Wow so much damage...why would people do stuff like this...Im not sure how to restore my site..mySQL destroyed, images corrupted..
Im saying come one...its a medical web site for Christ sake...

ms

[thunderstrike]

Find new host with good server protection.

[thunderstrike]

+ Install all patch from bug fixes in forum. You need fast.

[MadSci]

well I guess its too late...i tryed to restore it however the site gives just a blank page..tried to restore the mySql and I think I messed up things even more...well there it goes 3 f..king years of hard work..700 disease entities with references and over 1000 members..down the drain..man ...why bother finding a new host...
 
ms

PS talk to tech support they said that they can control exploits like that and I have to upgrade my software and keep it up to date. And they are right of course..

ms

[thunderstrike]

Install bug fix from forum. Is for protect gallery ...

[MadSci]

..see i can not open the site

http://www.surgicalpathologyatlas.com/db

how and what to fix there is nothing to fix...I did restore the site from a backup but see its not showing up..

[thunderstrike]

Nothing to fix ? ...

Use this ?

http://www.4homepages.de/forum/index.php?board=17.0
and
http://www.4homepages.de/forum/index.php?board=2.0
http://www.4homepages.de/forum/index.php?board=2.20

[MadSci]

May be I was not clear : I have no site to fix...I have files there but the f...er deleted random files and stuff from the database...it is useless to fix something which does not work. If I manage to get the site online again I will update the fixes but for now I have no site to fix.

BTW I try to do fresh install of the 4images but I get this error:

"An unexpected error occured. Please try again later."

I have no clue what that is..any idea

ms

[MadSci]

For those who might be interested:

I have traced the hacker back to the good ol Matushka Rusia USSR..the user have tried to upload fake img file which had a php embeded in them.

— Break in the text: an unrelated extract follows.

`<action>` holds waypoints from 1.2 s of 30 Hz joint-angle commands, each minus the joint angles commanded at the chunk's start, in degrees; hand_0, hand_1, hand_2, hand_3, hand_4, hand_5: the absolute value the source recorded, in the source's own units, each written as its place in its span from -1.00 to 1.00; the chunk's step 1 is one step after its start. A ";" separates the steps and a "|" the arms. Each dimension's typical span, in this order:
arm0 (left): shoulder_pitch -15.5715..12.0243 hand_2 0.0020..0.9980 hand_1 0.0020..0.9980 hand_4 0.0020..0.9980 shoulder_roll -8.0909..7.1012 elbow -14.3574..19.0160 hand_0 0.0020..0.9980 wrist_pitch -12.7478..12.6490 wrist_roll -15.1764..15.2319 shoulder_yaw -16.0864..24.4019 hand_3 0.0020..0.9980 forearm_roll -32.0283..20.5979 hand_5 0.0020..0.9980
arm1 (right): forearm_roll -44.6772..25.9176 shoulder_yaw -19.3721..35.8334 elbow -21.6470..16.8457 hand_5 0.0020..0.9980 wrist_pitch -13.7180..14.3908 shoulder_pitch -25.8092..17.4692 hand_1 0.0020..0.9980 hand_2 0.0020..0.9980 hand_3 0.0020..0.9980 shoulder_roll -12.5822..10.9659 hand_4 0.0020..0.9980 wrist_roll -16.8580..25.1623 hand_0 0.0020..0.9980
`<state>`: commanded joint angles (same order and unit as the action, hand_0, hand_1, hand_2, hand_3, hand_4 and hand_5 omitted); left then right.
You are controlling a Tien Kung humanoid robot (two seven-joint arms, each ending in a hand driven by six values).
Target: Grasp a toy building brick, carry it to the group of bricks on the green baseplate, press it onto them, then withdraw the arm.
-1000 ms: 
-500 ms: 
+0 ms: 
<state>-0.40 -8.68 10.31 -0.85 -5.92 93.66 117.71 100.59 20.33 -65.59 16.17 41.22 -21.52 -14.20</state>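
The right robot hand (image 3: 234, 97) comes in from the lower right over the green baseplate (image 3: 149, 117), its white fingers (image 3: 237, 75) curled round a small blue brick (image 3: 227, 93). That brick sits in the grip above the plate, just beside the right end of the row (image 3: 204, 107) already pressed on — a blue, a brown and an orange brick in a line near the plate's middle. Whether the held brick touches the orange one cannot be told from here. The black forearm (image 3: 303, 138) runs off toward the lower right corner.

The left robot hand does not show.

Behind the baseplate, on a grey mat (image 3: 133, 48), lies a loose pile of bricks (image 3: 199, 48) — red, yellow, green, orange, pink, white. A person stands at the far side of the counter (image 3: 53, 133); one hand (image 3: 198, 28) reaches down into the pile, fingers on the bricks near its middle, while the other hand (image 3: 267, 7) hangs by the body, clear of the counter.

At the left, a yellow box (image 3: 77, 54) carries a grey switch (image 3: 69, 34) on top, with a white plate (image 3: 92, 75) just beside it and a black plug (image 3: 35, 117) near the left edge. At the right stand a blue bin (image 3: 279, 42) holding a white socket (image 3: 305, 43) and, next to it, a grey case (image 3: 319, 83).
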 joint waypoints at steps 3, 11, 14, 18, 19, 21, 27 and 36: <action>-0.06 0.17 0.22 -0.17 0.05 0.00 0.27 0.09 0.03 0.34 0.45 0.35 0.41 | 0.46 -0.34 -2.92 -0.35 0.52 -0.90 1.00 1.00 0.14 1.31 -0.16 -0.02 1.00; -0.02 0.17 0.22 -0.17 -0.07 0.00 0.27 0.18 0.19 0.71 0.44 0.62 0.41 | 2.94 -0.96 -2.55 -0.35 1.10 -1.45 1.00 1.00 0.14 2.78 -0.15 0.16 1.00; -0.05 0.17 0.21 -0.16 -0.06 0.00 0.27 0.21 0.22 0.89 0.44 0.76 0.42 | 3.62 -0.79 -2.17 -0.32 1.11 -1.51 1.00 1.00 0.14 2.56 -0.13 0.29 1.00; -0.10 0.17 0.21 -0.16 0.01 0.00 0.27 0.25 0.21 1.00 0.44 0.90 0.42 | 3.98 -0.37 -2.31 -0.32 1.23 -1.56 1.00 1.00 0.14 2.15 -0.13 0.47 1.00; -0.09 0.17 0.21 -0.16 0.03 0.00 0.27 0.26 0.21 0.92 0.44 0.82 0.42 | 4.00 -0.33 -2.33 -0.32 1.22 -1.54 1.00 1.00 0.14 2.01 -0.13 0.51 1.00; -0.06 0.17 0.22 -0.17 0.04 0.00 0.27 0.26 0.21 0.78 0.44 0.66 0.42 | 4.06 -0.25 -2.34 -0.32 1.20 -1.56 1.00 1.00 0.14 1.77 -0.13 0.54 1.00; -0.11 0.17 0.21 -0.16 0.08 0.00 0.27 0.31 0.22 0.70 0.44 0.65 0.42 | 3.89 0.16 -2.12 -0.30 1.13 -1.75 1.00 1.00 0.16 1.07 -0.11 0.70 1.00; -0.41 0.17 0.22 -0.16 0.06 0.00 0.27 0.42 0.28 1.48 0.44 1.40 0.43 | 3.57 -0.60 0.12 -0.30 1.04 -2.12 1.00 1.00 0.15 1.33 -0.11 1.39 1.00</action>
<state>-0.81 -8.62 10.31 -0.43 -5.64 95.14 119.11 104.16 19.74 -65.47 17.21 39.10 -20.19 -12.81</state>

I have managed to ban about 5 different entities of that person using the htaccess however I found out that he managed to plaque the site by uploading different shell scripts named: h.php, mohajershell.php,lolek.php and root.php. The h.php was actually a trojan (JS:TrojDnldr-16 ) detected by the Avast software. Then he uploaded a bsh.c script tmp_media directory. There is a lot of other crap all over the directories...

ms

[thunderstrike]

ahHA ! a clue. Member.php file - uploadimage action might be whole ...
Install any MOD ? Like multi-upload image MOD ?

I have no clue what that is..any idea

SETTINGS_TABLE empty.

[MadSci]

Yea my friend,
the fkr have emptyed the setting and user databases but left one hole..I have deleted the entire directory and uploaded my backed up directory. Then I logged to admin panel. He deleted the account but I menage by using Admin and Admin as accound (lucky guess). From there I restored the databases and voila my site is up and running smootly. You my friend rule..

Now I have big favor for the MOD developers:

I have found a script online which I use to ZIP my entire site if you guys can build it in the Admin panel as Plug In it will be fantastic:

Code: [Select]


<?php 
$emailaddress = "your@email.com"; 
$target = "/home/".get_current_user()."/backup.".date(d).".tar.gz"; 
if (file_exists($target)) unlink($target); 
system("tar --create --preserve --gzip  --file=".$target." ~/public_html ~/mail",$result); 
$size = filesize($target); 
switch ($size) { 
  case ($size>=1048576): $size = round($size/1048576) . " MB"; break; 
  case ($size>=1024);    $size = round($size/1024) . " KB"; break; 
  default:               $size = $size . " bytes"; break; 
} 
$message = "The website backup has been run.\n\n"; 
$message .= "The return code was: " . $result . "\n\n"; 
$message .= "The file path is: " . $target . "\n\n"; 
$message .= "Size of the backup: " . $size . "\n\n"; 
$message .= "Server time of the backup: " . date(" F d h:ia") . "\n\n"; 
mail($emailaddress, "Website Backup Message" , $message, "From: Website <>");  
?>

thats it run it and it will zip the entire public_html dir and make file for you to download. It saved my site and work.

thanx

ms

[thunderstrike]

I no think good idea of use ... code before use linux command + mail function (security risk). This night, I find good upload script (free - single & multiple mode). Far better class code compare includes/upload.php file. I test sometime. I find work with 4images.